Mr. Piketty’s book is quite substantial, it is nearly 700 pages, including the Notes, index, and other appendices. I did not manage to read the whole thing before the lecture, but I supplemented what reading I had done with every single review and criticism and adulation of the book I could find.
It’s rare for an economics book to make the kind of splash Piketty’s made. Many people have, rightfully I believe, attributed the source of some of his success to the fact that the decade of research of his book were prescient for the current curiosity and frustration with the distribution of capital.
But Piketty’s book, unlike much of the conversation surrounding the “1%” at the moment, focusses less on income inequality, or the difference between what the top is earning versus what everyone else is earning in the same interval, and focusses instead on wealth inequality. The main thrust of his argument (r > g) is that the rate of wealth accumulation is greater than the rate of growth, and so capital will move towards the top of society over time, because their money is growing faster than anyone else can save theirs.
His book has gotten a lot of heat, particularly from more traditional schools of economic thought.

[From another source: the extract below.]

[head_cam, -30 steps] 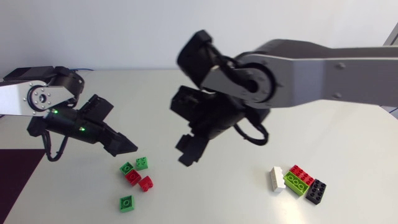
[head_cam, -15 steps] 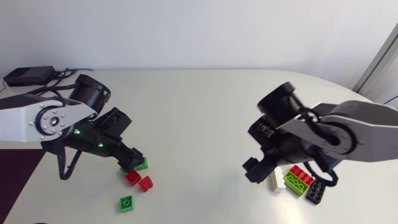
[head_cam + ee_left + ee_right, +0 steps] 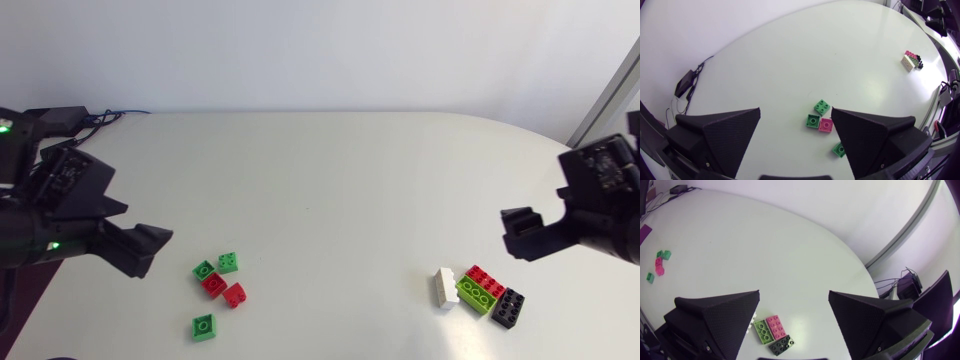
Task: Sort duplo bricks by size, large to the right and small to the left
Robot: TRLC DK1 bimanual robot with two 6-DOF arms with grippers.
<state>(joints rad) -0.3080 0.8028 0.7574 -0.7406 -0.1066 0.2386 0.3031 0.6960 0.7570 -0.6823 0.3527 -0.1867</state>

The most vicious was one in the Financial Times, which one can only read with an FT.com subscription, which Piketty responded to on the Huffington Post.
What stuck out to me most, however, in his talk was his focus on the lack of real data on wealth. Because we do not tax it, the way we do income, we don’t have a solid understanding of how much money or value (not all wealth is money, some of it is resources, such as land, oil, etc) is actually there. There is no national or international collection of that data. He joked more than once during the lecture, that part of the reason for his suggestion of a global wealth tax is to help create that data.
We can’t hope to talk about that which we know nothing about. Things that haven’t been measured, can’t be truly debated or discussed. (This is a question I will be returning to in the future.)
I think if I could go back and ask one more question, I would like to know how he feels being compared to Karl Marx.